Today in History
1829 – Robert Peel’s Metropolitan Police Act establishing a unified police force for London gains royal assent.
1862 – United States Congress prohibits slavery in US territories.
1865 – Union general Gordon Granger declares slaves are free in Texas. The date is now celebrated across the US as Freedom Day, or ‘‘Juneteenth’’.
1940 – The trans-Pacific liner
Niagara is sunk by German mines off the Northland coast. All 349 people on board escape safely.
1953 – Julius and Ethel Rosenberg, convicted of nuclear espionage for the Soviet Union, are executed in the US.
1978 – The first comic strip of Garfield, by Jim Davis, is published.
1984 – Michael Jordan, left, is selected by the Chicago Bulls basketball team, beginning a glittering career.
1991 – Colombian drug lord Pablo Escobar surrenders to police. 2000 – Reports emerge of 58 bodies found in a truck container at the English port of Dover. Eight men are later convicted in the deaths of the Chinese migrants, who suffocated during the trip from Belgium.
2005 – New Zealand golfer Michael Campbell wins the US Open.

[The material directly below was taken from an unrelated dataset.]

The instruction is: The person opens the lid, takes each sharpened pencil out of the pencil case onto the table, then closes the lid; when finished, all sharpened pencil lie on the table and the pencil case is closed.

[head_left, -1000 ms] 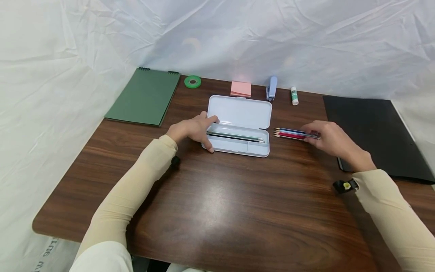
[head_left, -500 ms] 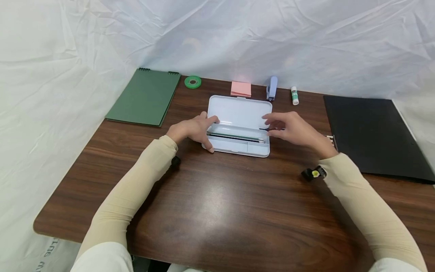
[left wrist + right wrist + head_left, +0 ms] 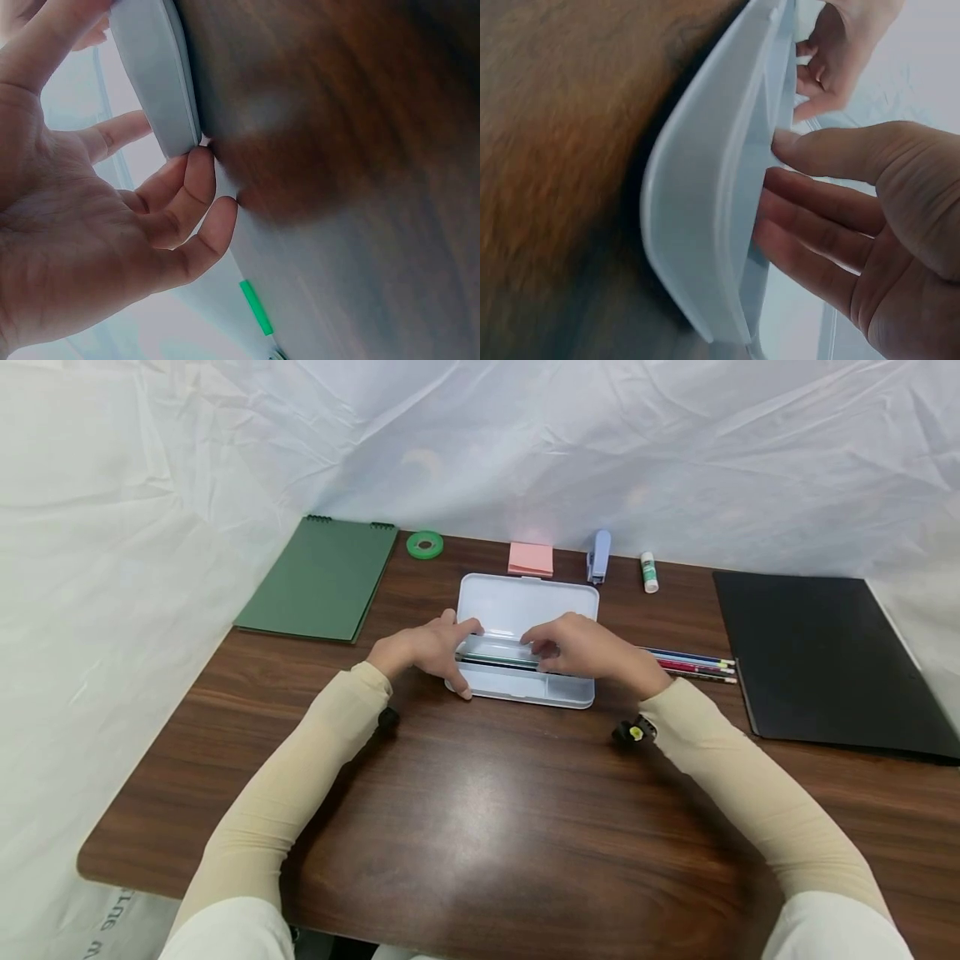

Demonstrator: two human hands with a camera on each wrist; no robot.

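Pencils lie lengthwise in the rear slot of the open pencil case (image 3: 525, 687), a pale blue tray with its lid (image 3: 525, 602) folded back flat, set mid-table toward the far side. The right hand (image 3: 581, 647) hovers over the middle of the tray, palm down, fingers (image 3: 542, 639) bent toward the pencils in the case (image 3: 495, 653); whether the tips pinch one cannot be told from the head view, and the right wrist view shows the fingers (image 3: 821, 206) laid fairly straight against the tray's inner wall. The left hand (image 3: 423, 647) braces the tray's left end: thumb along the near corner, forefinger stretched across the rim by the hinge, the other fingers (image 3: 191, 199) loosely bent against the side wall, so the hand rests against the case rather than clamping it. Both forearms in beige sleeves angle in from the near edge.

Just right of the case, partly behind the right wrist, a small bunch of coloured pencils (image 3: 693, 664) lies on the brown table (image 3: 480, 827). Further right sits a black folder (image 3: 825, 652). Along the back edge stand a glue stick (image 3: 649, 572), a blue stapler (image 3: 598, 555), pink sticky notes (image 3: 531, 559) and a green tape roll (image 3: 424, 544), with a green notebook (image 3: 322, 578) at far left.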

2013 – James Gandolfini, who played Tony Soprano in TV series The Sopranos, dies aged 51.
2014 – Felipe VI becomes king of Spain, on the abdication of his father, Juan Carlos I.
Birthdays
James I, UK monarch (1566-1625); Suzanne Aubert, French-born NZ nun (1835-1926); Wallis Simpson, USborn duchess (1896-1986); Aung San Suu Kyi, Myanmar politician (1945-); Salman Rushdie, AngloIndian writer (1947-); Kathleen Turner, US actor (1954-); Paula Abdul, US singer (1962-); Boris Johnson, UK politician (1964-); Richard Ussher, NZ multisport athlete (1976-); Moss Burmester, NZ swimmer (1981-); Casey Kopua, NZ netball player (1985-).